Problem details:
Both the line below containing "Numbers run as" and the line containing "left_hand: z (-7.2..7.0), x", along with every line between them, should be repeated exactly; no other line belongs in the answer.

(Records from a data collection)

·····

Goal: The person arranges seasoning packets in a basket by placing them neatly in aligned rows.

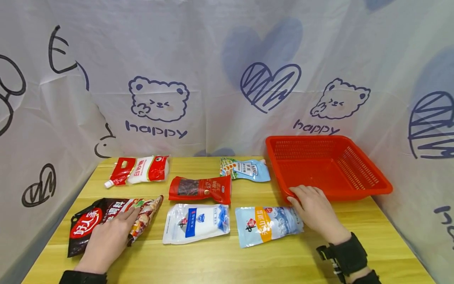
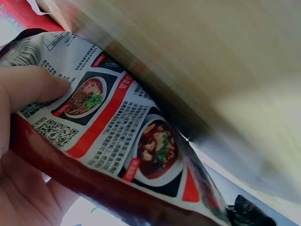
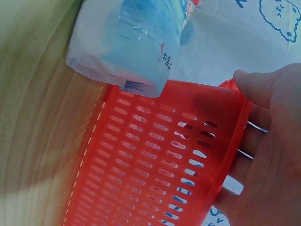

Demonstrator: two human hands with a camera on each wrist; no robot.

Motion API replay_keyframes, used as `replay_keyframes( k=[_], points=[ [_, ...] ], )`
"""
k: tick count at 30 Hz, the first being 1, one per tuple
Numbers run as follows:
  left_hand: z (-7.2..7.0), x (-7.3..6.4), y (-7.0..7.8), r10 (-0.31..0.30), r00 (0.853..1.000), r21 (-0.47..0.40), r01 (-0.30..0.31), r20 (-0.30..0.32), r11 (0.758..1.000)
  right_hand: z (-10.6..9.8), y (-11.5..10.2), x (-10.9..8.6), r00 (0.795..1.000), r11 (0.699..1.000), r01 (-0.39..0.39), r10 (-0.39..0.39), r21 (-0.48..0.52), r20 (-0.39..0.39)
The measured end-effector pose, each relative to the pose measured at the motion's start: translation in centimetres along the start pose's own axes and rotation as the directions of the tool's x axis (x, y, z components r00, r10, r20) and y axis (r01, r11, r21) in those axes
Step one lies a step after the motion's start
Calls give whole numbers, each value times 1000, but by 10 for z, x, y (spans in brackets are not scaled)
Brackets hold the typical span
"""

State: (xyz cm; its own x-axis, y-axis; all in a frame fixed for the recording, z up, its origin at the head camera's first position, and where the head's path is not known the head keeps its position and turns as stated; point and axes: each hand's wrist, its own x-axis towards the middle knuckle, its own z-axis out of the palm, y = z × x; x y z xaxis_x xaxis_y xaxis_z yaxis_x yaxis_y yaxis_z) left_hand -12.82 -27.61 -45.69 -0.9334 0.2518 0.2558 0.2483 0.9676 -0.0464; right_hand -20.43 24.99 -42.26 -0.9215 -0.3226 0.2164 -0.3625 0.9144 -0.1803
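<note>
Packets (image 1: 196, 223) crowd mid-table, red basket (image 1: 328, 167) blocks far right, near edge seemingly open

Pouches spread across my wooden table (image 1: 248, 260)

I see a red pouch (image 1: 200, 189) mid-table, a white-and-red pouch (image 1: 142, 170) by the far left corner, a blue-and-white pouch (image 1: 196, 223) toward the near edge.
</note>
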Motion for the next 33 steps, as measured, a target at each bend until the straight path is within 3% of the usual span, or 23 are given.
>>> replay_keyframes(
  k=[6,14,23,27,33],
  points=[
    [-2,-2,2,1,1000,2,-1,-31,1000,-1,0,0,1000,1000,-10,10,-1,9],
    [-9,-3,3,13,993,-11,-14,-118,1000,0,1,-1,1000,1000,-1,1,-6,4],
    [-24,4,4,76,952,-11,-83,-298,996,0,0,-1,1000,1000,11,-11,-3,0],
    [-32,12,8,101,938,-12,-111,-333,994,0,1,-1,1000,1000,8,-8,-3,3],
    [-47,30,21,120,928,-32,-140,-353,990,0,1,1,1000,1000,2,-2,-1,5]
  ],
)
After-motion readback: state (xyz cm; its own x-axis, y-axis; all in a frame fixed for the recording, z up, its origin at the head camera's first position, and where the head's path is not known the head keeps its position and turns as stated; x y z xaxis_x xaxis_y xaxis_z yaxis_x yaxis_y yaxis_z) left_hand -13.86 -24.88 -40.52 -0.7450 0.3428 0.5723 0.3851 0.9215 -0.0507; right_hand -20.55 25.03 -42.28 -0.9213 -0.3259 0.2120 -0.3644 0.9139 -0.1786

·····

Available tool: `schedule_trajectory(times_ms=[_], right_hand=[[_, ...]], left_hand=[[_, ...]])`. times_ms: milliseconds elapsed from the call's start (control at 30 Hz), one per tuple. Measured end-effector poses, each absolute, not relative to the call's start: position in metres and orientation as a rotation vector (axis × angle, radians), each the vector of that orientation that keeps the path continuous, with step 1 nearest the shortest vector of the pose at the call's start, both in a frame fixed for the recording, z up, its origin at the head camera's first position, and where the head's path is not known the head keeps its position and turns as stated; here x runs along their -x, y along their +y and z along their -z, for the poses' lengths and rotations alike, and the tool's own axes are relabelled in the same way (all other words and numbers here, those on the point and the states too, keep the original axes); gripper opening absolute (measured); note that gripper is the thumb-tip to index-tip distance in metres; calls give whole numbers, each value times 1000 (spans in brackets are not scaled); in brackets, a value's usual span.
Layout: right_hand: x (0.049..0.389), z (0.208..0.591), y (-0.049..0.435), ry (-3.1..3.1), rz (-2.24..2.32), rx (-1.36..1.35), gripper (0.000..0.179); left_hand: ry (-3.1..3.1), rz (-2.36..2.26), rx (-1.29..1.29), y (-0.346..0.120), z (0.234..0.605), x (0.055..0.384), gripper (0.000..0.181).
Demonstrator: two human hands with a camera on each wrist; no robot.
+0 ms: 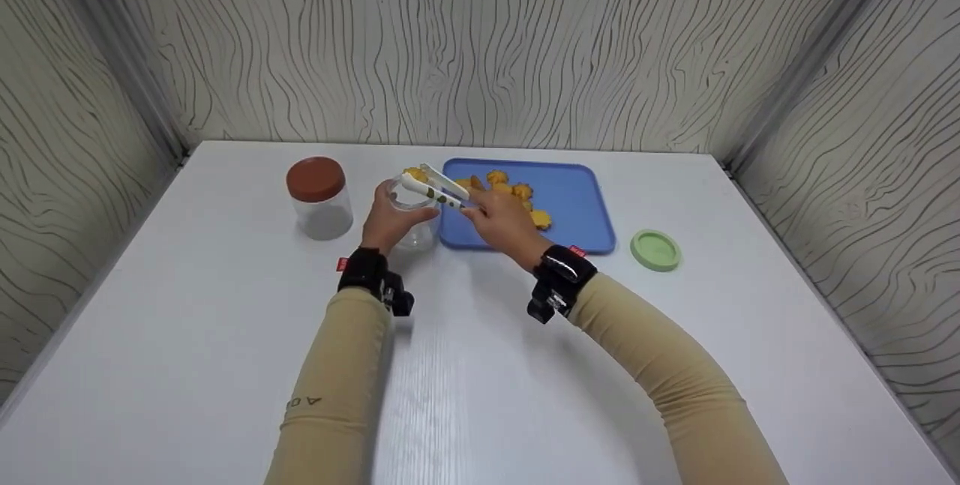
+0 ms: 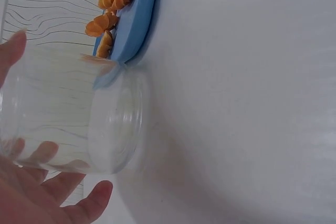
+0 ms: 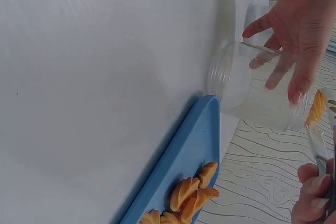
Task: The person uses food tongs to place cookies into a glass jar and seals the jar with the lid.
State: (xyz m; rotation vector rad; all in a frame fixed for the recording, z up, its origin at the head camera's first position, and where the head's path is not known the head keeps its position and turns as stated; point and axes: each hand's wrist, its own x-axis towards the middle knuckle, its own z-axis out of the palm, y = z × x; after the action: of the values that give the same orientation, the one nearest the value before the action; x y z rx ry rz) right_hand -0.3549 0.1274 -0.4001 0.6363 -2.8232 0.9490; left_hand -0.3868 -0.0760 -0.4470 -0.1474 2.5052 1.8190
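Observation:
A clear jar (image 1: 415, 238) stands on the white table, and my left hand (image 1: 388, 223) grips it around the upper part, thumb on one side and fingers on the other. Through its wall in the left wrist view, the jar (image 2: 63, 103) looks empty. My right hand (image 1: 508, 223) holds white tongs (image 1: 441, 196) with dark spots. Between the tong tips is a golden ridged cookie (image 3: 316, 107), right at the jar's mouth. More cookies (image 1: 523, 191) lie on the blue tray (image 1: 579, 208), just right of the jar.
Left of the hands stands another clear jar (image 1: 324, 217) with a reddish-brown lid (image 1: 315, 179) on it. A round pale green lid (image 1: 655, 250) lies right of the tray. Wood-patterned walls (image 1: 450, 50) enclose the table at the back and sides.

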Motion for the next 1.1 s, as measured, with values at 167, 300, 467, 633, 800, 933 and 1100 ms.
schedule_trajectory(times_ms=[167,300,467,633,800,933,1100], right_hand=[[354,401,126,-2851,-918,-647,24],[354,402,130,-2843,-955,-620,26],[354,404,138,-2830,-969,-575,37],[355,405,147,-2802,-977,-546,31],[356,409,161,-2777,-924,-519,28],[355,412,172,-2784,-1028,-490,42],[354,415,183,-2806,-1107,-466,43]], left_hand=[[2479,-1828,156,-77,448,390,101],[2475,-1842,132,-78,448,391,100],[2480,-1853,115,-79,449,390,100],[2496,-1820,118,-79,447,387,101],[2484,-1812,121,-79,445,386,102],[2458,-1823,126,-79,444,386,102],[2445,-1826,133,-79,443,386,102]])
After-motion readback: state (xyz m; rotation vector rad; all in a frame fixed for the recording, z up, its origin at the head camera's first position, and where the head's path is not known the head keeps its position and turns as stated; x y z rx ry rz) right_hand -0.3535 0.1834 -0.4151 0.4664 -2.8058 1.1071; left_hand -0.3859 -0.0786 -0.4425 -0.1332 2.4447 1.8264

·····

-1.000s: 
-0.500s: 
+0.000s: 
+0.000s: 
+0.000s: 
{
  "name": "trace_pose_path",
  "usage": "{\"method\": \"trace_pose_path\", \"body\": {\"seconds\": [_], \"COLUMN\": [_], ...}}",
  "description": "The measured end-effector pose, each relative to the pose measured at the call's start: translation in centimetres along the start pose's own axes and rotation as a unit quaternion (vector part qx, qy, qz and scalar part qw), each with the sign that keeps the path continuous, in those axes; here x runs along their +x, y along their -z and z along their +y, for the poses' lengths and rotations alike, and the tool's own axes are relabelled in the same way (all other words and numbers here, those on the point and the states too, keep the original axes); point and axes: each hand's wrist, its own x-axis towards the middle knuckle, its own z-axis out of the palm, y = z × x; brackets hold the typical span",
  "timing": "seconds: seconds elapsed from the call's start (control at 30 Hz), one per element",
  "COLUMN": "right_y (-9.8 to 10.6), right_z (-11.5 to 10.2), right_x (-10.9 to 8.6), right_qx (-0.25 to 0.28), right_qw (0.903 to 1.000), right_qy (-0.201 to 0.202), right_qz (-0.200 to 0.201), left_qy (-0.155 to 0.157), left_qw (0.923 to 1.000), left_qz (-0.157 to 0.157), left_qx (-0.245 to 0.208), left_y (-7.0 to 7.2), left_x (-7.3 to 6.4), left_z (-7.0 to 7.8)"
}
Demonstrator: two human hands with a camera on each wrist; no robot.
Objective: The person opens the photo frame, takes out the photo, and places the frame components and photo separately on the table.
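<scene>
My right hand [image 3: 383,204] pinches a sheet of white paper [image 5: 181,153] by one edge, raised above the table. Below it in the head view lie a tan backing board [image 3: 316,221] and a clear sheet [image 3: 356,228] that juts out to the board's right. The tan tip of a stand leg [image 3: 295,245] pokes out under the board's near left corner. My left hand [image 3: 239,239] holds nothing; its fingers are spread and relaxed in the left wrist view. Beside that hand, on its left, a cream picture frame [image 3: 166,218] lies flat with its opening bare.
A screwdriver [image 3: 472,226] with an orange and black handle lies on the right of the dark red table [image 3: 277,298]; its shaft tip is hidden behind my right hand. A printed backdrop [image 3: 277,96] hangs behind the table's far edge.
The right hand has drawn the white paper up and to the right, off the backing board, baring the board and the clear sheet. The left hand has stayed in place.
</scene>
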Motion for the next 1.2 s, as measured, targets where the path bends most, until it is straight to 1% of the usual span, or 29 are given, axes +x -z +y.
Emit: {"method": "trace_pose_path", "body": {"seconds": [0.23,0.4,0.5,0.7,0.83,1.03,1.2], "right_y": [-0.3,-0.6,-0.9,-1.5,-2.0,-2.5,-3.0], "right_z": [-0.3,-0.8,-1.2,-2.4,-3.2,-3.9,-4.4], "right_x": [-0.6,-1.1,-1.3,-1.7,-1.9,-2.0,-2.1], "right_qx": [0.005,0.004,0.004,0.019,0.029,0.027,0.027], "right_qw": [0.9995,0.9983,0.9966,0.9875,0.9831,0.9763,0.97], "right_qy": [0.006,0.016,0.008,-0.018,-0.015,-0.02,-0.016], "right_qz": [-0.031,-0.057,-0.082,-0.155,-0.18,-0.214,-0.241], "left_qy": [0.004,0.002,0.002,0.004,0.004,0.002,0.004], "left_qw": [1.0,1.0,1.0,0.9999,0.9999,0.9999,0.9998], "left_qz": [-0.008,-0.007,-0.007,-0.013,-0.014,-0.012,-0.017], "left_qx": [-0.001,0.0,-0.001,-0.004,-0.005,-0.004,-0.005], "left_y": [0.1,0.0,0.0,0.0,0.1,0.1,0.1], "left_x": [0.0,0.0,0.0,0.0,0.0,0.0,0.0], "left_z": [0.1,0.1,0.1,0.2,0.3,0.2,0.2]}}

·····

Reply:
Numbers run as follows:
  left_hand: z (-7.2..7.0), x (-7.3..6.4), y (-7.0..7.8), r10 (-0.31..0.30), r00 (0.853..1.000), r21 (-0.47..0.40), r01 (-0.30..0.31), r20 (-0.30..0.32), r11 (0.758..1.000)

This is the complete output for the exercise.